Wednesday, April 22, 2020

South Sudan Parliament Operating Illegally but the Presidency is Silent


In a letter dated April 16, 2020, Timothy Tot Chol, the first deputy speaker of the now expired South Sudanese legislative assembly, summoned South Sudan's minister of defense, Angelina Nyajany Teny. In that letter, Mr. Timothy argued that The Transitional National Legislature Task Force in its meeting 1/2020, dated 7 April 2020 discussed impact and challenges in implementing the preventive measures to combat the spread of COVID-19 in the country.

In response, however, Madam Angelina argued that she couldn’t appear before the legislature ‘until a reconstituted Transitional National Legislative Assembly is formed.’ ‘However,’ she added ‘I recognize your concern regarding the impact of COVID-19 pandemic.’

Given the uncertain realities engendered by the COVID-19 pandemic, a provision could have been offered to allow parliament to continue operating if the selection of new MPs under the revitalized agreement will be taking too long to materialize. However, there is no such a provision so any words coming out of the South Sudanese legislative assembly is overruled by the agreement.

Failing to strategize and anticipate future problems of governance will continue to cripple Africa and South Sudan especially. Without such a foresight, problems will continue to mount as they always do.
Essentially, one of the main problems with South Sudanese politicians is their inability to follow state laws, agreements, and protocols.
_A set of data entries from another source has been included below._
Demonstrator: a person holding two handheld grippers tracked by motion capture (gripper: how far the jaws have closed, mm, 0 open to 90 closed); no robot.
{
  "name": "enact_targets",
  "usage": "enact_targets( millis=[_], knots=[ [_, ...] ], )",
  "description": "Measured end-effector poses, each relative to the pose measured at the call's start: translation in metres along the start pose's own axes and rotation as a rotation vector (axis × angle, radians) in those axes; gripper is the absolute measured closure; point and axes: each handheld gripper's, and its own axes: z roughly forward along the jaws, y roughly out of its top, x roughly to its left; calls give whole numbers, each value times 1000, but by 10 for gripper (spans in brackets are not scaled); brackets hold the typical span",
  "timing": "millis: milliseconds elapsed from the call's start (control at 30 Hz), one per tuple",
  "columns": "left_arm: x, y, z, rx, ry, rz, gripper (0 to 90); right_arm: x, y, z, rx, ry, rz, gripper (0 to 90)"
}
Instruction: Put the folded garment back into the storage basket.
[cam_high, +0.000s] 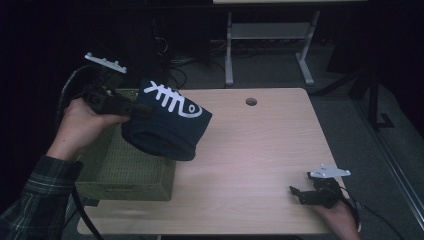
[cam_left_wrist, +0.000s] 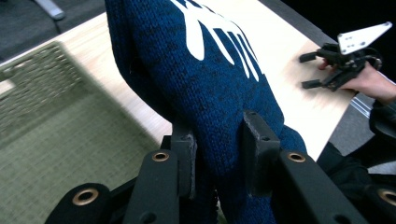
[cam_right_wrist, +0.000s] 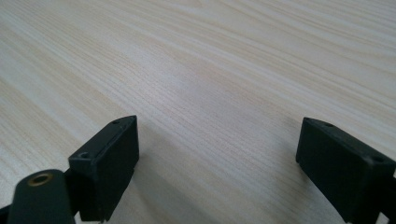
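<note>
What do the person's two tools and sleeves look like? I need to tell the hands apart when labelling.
Both tools are black with two blocky jaws. The left tool carries a pale grey plate with notched edges on top and trails a black cable; its jaw arms show brass-coloured rivets. The right tool has a similar three-cornered plate. The left sleeve is dark plaid.

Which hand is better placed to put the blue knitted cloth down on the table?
The left. Its gripper is already shut on the blue knitted cloth, held above the basket edge. The right gripper rests open near the table corner, holding nothing.
</note>
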Motion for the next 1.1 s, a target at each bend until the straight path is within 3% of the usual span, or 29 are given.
enact_targets(
  millis=[433,1100],
  knots=[
    [24,-26,-30,-35,54,-72,694,0,0,0,1,-3,2,129],
    [57,-68,-23,-36,37,-169,694,0,0,0,1,-5,6,130]
  ],
)
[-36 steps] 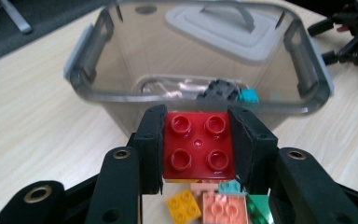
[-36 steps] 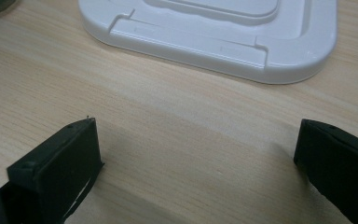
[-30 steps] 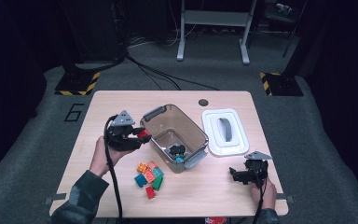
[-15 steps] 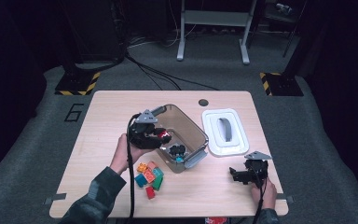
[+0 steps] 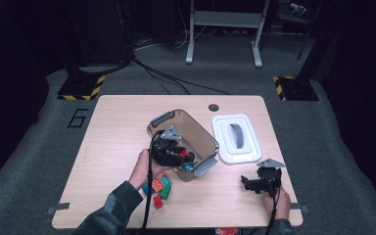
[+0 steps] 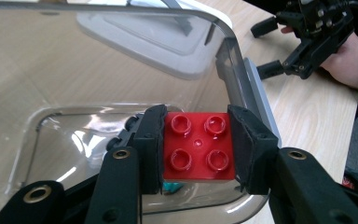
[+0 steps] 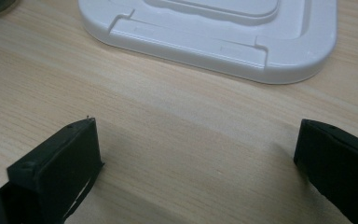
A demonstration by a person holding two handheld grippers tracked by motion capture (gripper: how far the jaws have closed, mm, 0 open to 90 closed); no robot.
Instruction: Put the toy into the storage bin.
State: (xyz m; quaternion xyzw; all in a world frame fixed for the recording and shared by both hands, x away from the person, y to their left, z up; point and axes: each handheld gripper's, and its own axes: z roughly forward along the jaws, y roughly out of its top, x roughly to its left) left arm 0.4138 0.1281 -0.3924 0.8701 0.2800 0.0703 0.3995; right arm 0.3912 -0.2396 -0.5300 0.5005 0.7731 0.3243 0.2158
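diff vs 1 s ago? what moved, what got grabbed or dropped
The left claw moved from the table left of the clear bin to over the bin's near end, and sits lower. It was already carrying the red brick and is still shut on it; nothing was let go. Unchanged: the right claw, open over bare table, the white lid, the bin, and the loose bricks beside it.

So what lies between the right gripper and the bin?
Bare tabletop separates the right gripper from the bin in the high view; the lid sits farther back.
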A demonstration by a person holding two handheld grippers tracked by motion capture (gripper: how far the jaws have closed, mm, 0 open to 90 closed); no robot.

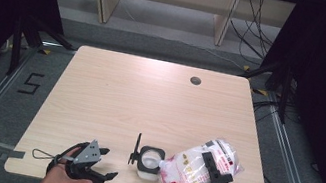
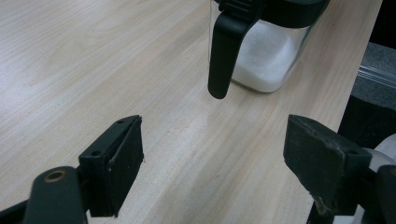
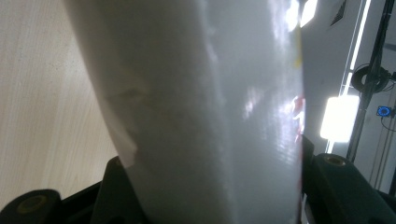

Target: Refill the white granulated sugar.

As people who are supposed to guide how issues are operationalized within the country, their disregard for the law, regulations and the agreed principle is astoundingly worrisome. What I don’t really know is if their disregard for institutionalism and constitutionalism is out of ignorance or sheer stubbornness.

While Minister Angelina could have complied given the circumstances the world is in, she acted within the mandate given by the agreement so she has a strong ground on which she can reject parliamentary summons. Mr. Timothy, however, has no such a ground even if he could have relied, with an understandable regulatory framework, on the new realities created by COVID-19.
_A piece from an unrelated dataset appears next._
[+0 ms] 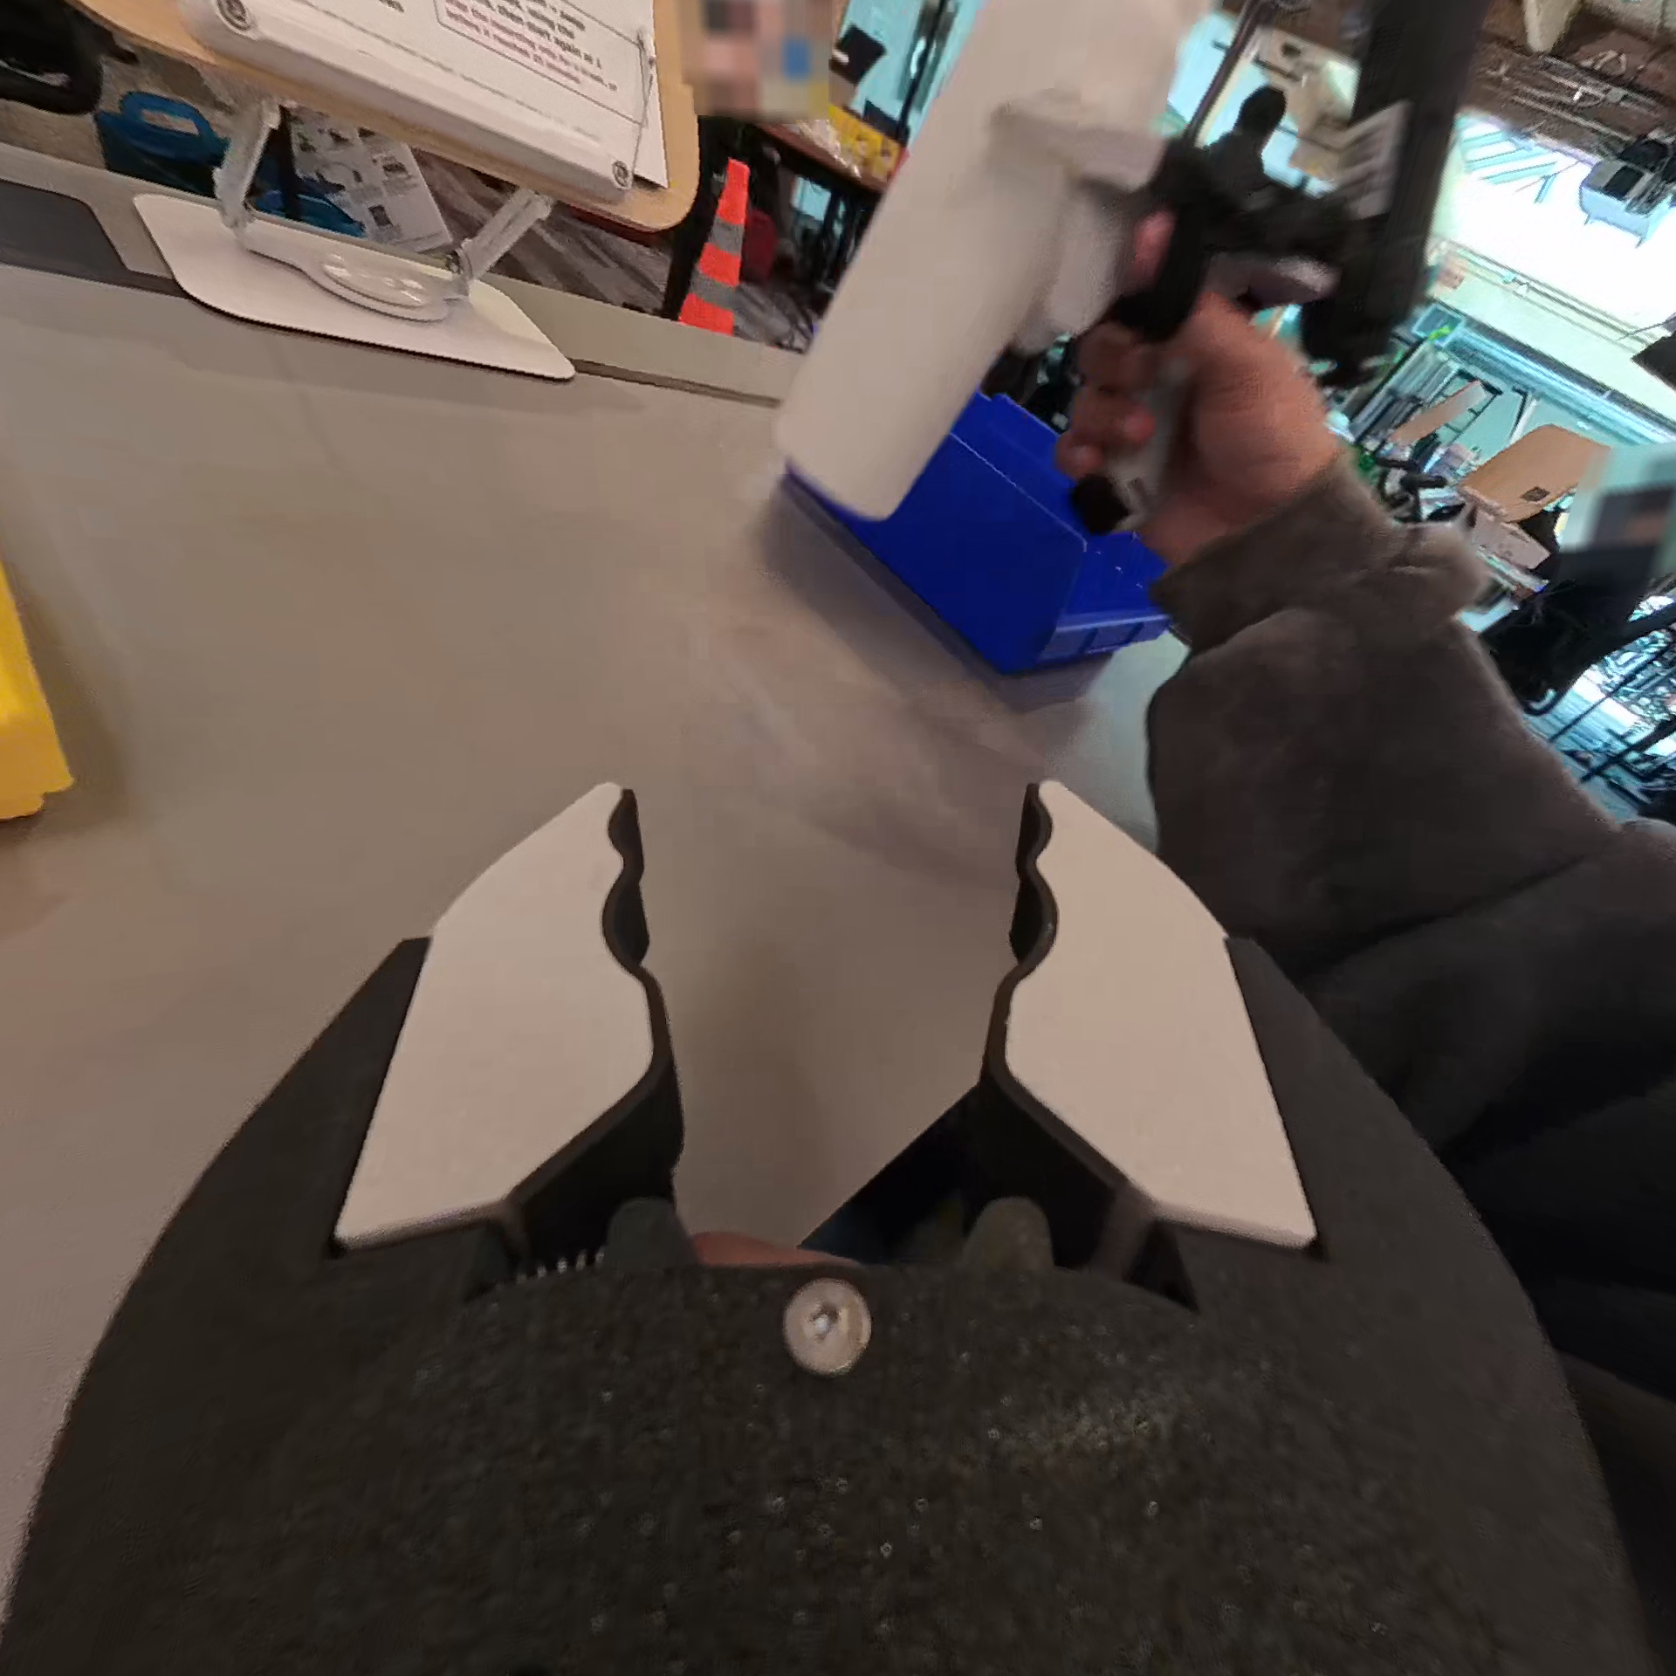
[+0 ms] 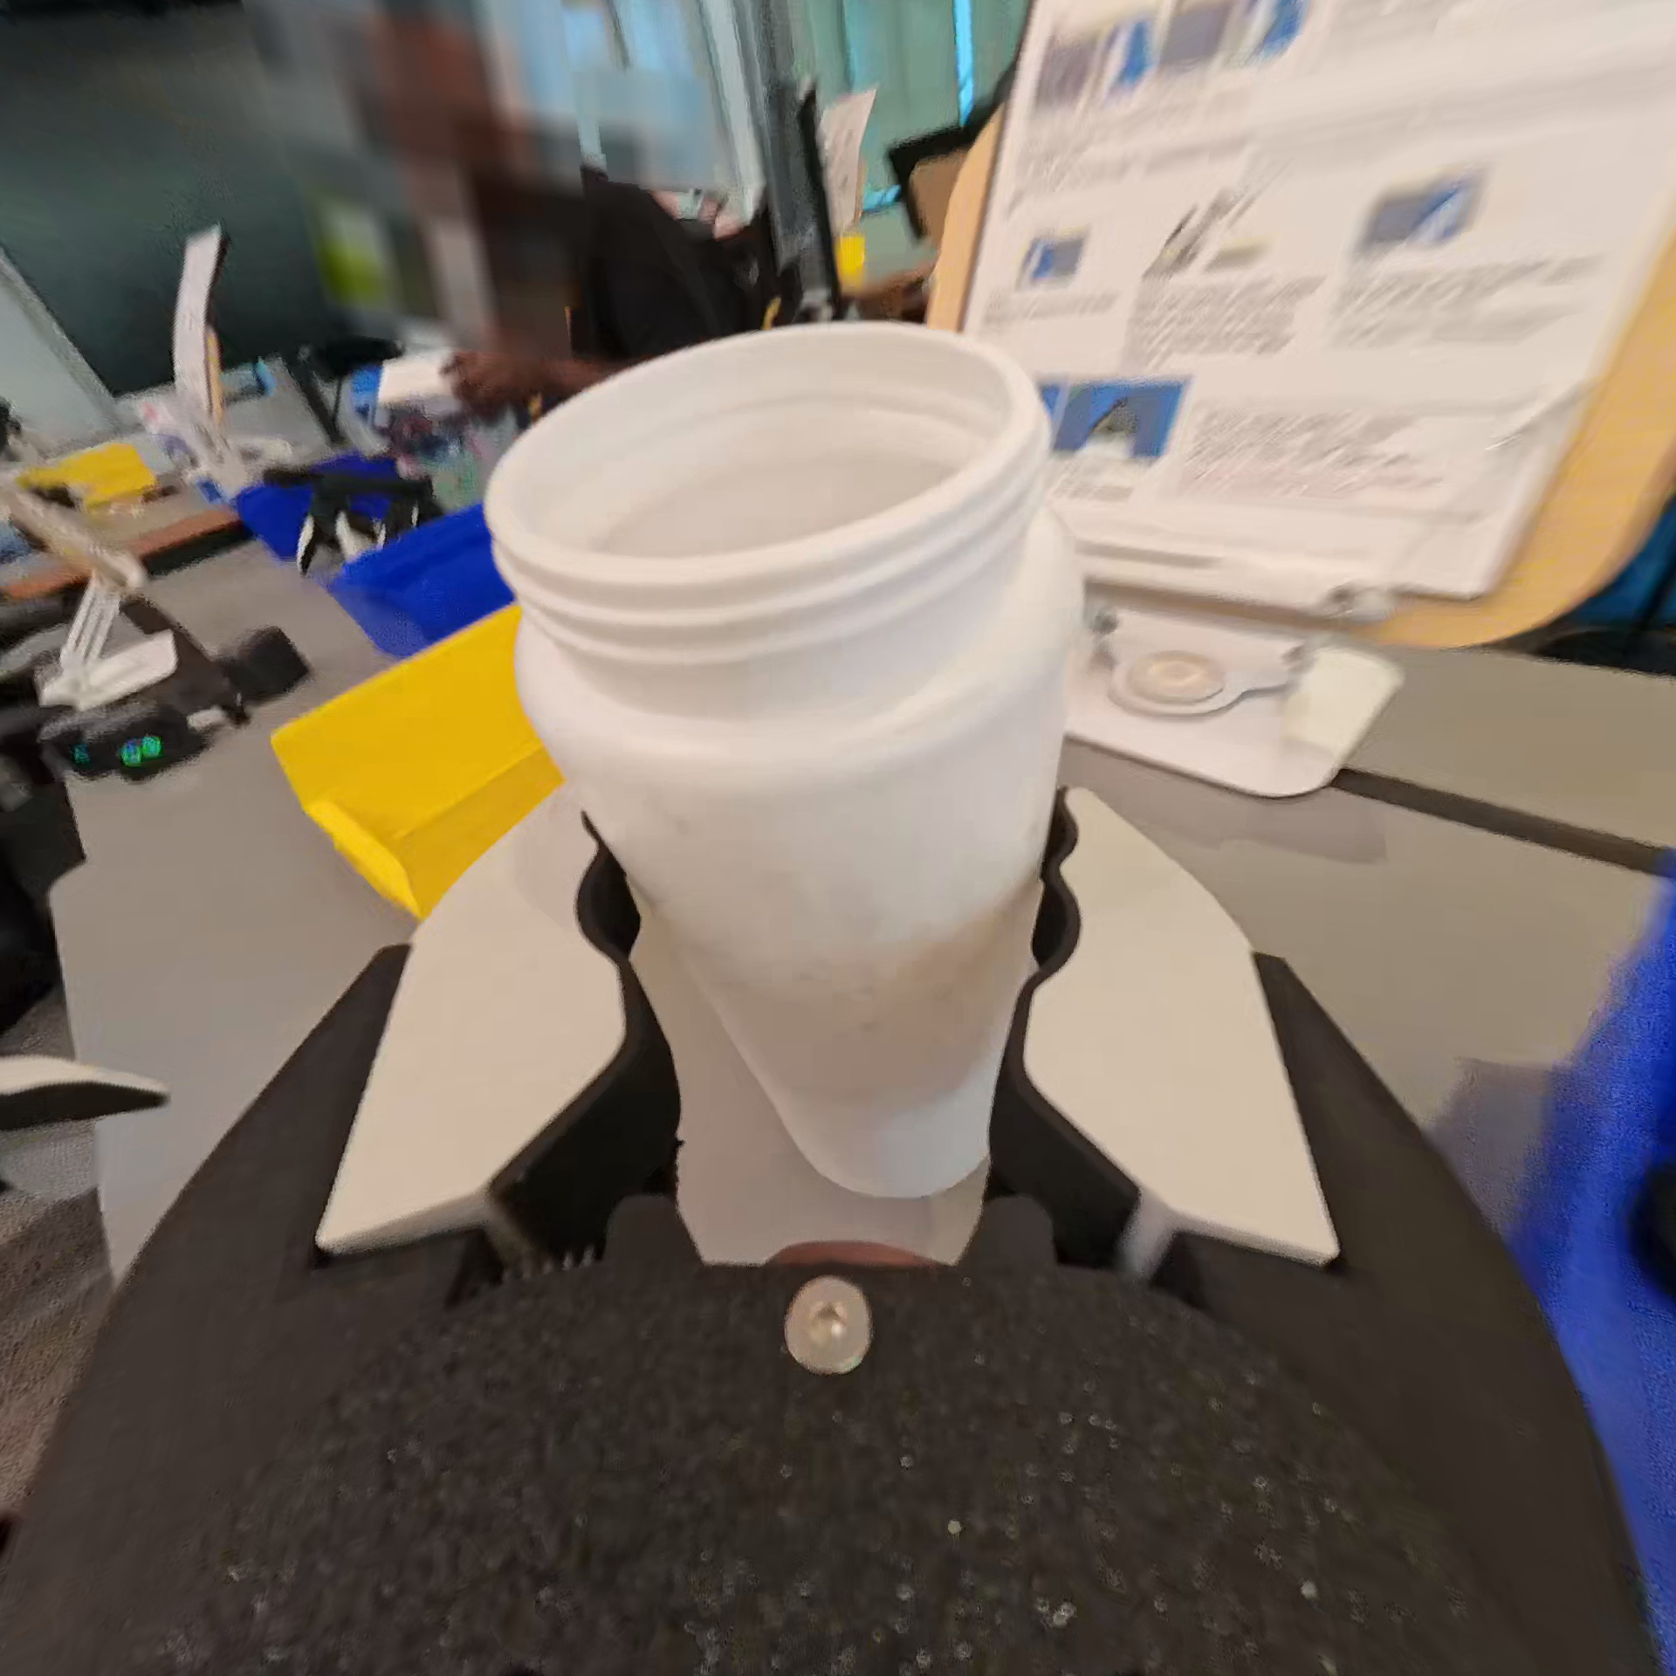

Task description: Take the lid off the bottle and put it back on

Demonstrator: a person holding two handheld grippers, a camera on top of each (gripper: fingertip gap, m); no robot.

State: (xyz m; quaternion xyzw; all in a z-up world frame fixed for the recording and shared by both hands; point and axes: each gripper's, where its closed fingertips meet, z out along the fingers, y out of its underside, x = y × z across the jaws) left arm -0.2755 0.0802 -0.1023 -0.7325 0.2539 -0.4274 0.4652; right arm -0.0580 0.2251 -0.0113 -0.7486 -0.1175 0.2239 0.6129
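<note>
A white plastic bottle (image 2: 798, 725) sits tilted between the fingers of my right gripper (image 2: 830, 821), which is shut on its lower body. Its wide threaded mouth (image 2: 762, 472) is open, with no lid on it. No lid shows in either view. In the left wrist view the same bottle (image 1: 943, 272) appears blurred and held in the air at the upper right by the right gripper (image 1: 1025, 163) and a hand (image 1: 1215, 435). My left gripper (image 1: 825, 803) is open and empty over the grey table (image 1: 363, 589).
A blue bin (image 1: 979, 562) stands on the table behind the bottle. A yellow bin (image 2: 408, 762) lies to the left, also at the left edge (image 1: 23, 716). A white stand holding a printed board (image 1: 363, 281) stands at the back, also in the right wrist view (image 2: 1270, 363). A sleeved arm (image 1: 1360, 771) fills the right side.
</note>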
Since the 2018 agreement spells out in section 1.14 the manner in which the Transitional Legislative Assembly is to be reconstituted, Mr. Timothy is acting outside the acceptable agreement provision. Section 1.164.6 states that ‘The duration and terms of the reconstituted TNL shall run concurrently with the RTGoNU, as per the terms of this Agreement, until elections are held.’ Mr. Timothy is therefore acting with a parliament that has not been reconstituted according to the provisions of the agreement.

However, the problem is not just this incident. South Sudanese state officials have a knack for acting outside their institutional mandate. They feel more powerful than their institutional and constitutional provisions allow them to. It is either Mr. Timothy did not read the agreement provision, or he doesn’t care what the agreement says.

 In South Sudan, sadly, as long as you are not defying the president and his men, not much thought is given to how state officials bully other officials.

What is even more ominous is this attitude will continue throughout the interim period. Ministers and MPs feel more powerful and act outside accepted regulatory and legal provisions without any consequences.

Even when Minister Angelina wrote a letter explaining why she couldn’t appear before an assembly whose mandate has expired, the reconstituted cabinet and the president didn’t respond. The government and the president should tell the TNL leader that their mandate has expired and inform them about when the new legislative assembly would be reconstituted.

Sadly, there is a deafening silence even when the presidency knows the parliament is acting outside the agreement provisions.